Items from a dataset
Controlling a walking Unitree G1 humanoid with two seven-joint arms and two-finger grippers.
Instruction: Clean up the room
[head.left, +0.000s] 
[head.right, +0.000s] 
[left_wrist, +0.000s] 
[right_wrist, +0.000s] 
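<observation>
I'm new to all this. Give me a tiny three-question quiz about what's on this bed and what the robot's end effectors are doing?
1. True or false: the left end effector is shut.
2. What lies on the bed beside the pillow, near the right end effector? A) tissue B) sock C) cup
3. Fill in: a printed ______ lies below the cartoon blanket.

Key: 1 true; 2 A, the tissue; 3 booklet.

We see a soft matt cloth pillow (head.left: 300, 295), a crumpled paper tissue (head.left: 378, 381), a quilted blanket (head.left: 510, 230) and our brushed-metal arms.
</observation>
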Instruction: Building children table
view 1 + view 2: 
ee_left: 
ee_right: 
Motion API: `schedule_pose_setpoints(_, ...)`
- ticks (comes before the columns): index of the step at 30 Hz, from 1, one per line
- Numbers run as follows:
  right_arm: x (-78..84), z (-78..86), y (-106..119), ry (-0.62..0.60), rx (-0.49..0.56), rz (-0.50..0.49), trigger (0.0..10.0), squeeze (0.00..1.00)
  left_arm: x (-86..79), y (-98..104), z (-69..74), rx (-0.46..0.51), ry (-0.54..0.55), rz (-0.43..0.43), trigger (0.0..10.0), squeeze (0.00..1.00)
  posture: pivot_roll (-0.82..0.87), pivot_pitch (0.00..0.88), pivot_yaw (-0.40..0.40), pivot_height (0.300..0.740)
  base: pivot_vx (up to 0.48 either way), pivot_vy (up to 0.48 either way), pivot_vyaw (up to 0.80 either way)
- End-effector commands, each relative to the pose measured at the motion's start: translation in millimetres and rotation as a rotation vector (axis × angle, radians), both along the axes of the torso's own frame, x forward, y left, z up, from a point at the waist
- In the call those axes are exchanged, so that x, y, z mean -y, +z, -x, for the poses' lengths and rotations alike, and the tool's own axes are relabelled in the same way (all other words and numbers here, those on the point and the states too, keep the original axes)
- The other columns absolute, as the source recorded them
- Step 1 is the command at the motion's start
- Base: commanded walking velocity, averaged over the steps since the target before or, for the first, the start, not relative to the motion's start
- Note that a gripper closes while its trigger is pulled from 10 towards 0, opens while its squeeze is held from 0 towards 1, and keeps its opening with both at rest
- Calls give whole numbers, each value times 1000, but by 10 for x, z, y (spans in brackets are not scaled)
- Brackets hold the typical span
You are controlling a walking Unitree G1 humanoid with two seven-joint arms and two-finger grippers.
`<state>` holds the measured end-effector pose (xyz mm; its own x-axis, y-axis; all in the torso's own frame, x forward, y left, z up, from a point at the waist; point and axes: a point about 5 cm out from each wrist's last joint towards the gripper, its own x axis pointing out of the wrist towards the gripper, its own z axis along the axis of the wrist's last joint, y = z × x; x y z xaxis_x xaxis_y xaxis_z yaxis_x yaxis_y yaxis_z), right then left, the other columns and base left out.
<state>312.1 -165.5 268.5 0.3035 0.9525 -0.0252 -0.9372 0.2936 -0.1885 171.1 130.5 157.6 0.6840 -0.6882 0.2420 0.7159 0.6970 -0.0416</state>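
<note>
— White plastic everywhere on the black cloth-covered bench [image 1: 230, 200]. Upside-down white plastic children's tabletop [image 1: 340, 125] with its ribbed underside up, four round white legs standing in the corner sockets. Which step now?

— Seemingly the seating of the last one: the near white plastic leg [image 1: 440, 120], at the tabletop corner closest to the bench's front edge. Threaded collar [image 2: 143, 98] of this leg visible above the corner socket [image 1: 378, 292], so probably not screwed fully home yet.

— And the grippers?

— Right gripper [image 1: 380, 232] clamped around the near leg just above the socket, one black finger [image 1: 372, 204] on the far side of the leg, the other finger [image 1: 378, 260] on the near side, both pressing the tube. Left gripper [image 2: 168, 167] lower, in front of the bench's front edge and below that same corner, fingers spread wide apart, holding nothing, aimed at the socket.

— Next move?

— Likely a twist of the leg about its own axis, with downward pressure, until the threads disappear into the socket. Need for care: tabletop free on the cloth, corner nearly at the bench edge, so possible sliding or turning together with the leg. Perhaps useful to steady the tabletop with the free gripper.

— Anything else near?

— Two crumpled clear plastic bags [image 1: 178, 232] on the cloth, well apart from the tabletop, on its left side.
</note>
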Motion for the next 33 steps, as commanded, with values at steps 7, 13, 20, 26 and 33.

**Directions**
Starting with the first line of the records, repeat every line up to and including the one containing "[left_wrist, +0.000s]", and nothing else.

**Exercise response**
Controlling a walking Unitree G1 humanoid with two seven-joint arms and two-finger grippers.
Instruction: Clean up the room
[head.left, +0.000s] 
[head.right, +0.000s] 
[left_wrist, +0.000s] 

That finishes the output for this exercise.